= Beginning of Section =

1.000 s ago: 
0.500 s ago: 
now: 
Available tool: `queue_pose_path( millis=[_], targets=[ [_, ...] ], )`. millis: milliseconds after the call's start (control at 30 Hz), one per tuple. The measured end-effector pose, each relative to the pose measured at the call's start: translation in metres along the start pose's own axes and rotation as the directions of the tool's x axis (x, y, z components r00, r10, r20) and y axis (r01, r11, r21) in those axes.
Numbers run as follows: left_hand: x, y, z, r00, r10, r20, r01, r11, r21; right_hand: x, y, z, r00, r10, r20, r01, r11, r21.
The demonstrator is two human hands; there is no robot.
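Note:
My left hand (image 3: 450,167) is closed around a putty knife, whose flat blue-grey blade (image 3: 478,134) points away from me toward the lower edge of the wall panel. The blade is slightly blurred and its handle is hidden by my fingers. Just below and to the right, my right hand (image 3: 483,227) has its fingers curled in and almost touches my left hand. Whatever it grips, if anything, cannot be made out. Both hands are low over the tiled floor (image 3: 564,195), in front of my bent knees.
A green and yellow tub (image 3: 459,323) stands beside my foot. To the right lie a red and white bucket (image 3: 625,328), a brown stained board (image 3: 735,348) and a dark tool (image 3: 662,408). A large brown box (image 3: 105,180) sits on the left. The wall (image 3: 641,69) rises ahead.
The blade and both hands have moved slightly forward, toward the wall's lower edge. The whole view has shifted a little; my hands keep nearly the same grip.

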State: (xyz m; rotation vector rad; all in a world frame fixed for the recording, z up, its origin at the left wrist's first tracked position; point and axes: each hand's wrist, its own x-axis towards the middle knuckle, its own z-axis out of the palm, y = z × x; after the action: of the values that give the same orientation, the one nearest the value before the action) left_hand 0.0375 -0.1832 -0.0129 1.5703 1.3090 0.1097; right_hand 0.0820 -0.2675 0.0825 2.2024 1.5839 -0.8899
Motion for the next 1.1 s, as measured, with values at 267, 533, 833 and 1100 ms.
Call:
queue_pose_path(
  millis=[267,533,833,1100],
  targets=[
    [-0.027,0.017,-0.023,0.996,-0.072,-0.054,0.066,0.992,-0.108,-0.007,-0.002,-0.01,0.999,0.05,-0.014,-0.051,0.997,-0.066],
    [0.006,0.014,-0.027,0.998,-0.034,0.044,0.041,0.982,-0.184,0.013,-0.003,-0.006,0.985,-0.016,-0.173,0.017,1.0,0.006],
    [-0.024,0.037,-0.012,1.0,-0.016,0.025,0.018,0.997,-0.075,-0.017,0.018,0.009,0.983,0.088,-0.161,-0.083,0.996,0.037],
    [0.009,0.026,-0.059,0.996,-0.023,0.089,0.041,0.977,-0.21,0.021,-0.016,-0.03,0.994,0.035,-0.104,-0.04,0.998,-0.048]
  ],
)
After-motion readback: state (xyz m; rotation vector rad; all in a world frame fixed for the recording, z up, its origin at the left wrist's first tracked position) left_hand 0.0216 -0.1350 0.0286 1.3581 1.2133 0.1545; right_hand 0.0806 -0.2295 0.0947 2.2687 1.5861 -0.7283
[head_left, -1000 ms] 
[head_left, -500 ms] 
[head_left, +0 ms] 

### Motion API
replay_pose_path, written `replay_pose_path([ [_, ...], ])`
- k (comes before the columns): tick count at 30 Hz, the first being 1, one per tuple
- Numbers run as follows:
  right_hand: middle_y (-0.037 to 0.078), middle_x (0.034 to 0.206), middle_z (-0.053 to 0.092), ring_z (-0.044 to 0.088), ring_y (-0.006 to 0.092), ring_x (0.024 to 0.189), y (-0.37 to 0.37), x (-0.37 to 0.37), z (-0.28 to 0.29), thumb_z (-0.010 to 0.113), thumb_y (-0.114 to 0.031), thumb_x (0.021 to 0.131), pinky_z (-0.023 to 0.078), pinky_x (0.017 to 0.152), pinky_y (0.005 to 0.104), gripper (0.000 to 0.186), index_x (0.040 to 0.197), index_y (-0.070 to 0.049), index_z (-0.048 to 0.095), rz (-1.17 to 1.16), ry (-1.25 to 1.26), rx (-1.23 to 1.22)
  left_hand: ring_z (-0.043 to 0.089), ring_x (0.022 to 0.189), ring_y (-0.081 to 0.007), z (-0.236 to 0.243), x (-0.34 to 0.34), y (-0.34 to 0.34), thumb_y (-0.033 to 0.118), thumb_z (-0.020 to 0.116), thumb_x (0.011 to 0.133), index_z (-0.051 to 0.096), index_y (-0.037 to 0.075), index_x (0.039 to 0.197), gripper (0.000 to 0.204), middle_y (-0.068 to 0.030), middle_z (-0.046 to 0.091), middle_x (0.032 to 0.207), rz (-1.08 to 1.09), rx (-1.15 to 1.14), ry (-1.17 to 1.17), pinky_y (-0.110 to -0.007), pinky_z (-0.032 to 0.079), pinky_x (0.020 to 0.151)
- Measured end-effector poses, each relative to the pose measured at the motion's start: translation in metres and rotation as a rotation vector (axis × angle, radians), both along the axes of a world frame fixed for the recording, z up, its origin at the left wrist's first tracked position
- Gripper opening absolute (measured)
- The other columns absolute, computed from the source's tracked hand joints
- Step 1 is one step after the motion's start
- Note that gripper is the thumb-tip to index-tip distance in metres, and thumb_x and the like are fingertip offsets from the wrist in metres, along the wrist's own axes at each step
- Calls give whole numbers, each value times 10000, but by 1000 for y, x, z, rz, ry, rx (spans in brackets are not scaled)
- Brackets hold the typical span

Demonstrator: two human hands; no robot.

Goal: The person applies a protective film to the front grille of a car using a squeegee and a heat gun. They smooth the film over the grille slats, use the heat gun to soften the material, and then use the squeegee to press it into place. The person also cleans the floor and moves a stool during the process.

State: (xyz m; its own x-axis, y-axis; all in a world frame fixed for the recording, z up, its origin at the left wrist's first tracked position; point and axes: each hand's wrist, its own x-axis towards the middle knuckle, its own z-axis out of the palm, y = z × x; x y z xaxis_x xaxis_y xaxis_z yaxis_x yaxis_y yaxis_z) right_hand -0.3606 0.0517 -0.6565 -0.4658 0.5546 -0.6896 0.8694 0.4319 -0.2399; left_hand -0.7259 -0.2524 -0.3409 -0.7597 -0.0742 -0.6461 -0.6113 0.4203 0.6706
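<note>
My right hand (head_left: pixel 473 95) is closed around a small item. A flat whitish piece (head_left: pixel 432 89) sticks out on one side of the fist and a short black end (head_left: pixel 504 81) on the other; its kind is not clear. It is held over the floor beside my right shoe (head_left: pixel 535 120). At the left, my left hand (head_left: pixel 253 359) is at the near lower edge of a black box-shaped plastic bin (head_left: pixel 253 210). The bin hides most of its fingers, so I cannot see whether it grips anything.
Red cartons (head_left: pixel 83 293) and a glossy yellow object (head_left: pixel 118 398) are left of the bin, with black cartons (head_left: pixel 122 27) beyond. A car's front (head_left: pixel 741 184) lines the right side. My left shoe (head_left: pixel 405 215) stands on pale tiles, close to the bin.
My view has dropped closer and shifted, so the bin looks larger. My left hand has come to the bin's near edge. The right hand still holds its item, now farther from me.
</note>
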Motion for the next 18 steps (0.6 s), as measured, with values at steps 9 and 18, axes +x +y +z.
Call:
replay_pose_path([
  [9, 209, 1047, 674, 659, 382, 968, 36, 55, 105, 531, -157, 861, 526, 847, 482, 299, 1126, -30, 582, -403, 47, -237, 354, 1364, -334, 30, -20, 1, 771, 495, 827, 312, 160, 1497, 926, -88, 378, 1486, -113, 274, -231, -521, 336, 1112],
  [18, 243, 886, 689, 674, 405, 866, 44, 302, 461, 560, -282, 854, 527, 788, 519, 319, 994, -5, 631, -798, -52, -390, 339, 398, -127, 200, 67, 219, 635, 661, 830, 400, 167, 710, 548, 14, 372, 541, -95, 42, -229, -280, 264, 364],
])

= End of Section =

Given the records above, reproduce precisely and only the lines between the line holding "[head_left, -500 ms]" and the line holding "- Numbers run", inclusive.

• _Written answer_
[head_left, -500 ms] 
[head_left, +0 ms] 

### Motion API
replay_pose_path, written `replay_pose_path([ [_, ...], ])`
- k (comes before the columns): tick count at 30 Hz, the first being 1, one per tuple
- Numbers run as follows:

The full output has already been given.